Reseña: El curioso incidente del perro a medianoche

En esta obra vemos la historia a través de los ojos de Christopher, un adolescente con la condición del espectro autista que tiene una sensibilidad y una visión del mundo completamente diferente.

Cuando se entera de la misteriosa muerte de Wellington, el perro de su vecina, inicia una investigación casi detectivesca para encontrar al culpable. Sin embargo, junto a los personajes que se va cruzando en el camino, nos vamos dando cuenta del verdadero misterio de la trama: el caso del can es solo un MacGuffin, una excusa brillante para destapar el pasado, los secretos guardados y la complejidad de los vínculos familiares. De esta forma, la obra se convierte en un espejo de cómo el entorno vive y gestiona la neurodivergencia. Se representa con una crudeza muy honesta no solo lo que implica la condición en sí, sino también el impacto emocional dentro del hogar.

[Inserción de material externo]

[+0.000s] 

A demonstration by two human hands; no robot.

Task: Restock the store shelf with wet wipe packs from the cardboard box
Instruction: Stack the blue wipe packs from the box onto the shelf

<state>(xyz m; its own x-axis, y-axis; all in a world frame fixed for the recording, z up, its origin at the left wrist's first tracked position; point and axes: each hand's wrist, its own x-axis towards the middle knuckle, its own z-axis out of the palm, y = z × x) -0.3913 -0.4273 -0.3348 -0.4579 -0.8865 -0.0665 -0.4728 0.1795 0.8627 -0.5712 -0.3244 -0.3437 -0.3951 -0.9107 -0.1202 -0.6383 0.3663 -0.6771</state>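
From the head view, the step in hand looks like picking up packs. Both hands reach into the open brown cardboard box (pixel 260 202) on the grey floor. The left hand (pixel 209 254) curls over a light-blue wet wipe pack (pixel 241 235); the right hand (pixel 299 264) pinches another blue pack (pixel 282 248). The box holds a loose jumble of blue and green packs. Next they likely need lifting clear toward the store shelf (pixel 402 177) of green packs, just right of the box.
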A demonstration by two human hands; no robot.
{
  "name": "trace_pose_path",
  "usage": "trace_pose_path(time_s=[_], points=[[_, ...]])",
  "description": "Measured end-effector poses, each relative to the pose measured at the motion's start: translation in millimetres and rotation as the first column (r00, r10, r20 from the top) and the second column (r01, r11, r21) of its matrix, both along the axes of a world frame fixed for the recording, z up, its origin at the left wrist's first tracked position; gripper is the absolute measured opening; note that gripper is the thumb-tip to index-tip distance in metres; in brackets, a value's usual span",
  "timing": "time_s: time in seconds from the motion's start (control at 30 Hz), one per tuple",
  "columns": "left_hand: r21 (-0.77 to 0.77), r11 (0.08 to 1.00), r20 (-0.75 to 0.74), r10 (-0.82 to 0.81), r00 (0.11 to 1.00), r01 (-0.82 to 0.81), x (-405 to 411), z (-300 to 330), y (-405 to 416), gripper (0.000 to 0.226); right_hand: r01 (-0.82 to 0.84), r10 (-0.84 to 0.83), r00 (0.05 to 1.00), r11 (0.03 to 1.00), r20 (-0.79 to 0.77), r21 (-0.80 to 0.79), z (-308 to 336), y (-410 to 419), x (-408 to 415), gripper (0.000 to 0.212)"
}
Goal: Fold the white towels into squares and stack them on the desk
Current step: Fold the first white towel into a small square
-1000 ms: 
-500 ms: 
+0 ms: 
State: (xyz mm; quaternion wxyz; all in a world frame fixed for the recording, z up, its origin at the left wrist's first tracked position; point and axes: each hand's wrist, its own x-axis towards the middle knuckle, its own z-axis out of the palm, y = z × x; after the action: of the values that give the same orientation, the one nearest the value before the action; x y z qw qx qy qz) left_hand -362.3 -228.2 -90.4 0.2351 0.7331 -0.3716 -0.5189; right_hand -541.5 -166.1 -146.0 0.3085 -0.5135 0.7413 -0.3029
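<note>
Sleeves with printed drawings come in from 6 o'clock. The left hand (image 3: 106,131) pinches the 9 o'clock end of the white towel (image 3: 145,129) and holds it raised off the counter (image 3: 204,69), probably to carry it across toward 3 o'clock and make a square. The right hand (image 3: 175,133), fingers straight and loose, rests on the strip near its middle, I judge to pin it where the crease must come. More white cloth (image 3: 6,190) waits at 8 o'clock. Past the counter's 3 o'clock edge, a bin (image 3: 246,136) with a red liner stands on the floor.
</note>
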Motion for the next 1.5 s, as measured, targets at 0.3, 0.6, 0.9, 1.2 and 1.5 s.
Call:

La puesta en escena es un pilar fundamental para lograr este viaje. Los recursos escénicos, en especial el uso del mapping y el diseño sonoro, no son meramente decorativos: nos introducen por completo en el universo mental de Christopher de una manera magistral, permitiéndonos experimentar en carne propia su genialidad y, por momentos, su sobreestimulación sensorial.

El resultado es un relato conmovedor e inquietante que atrapa al espectador desde el primer instante y lo obliga a ver la vida desde otra perspectiva. Una obra que transita con comodidad entre la comedia y el drama, inspirándonos a empatizar, a evolucionar y, sobre todo, a no juzgar a la ligera.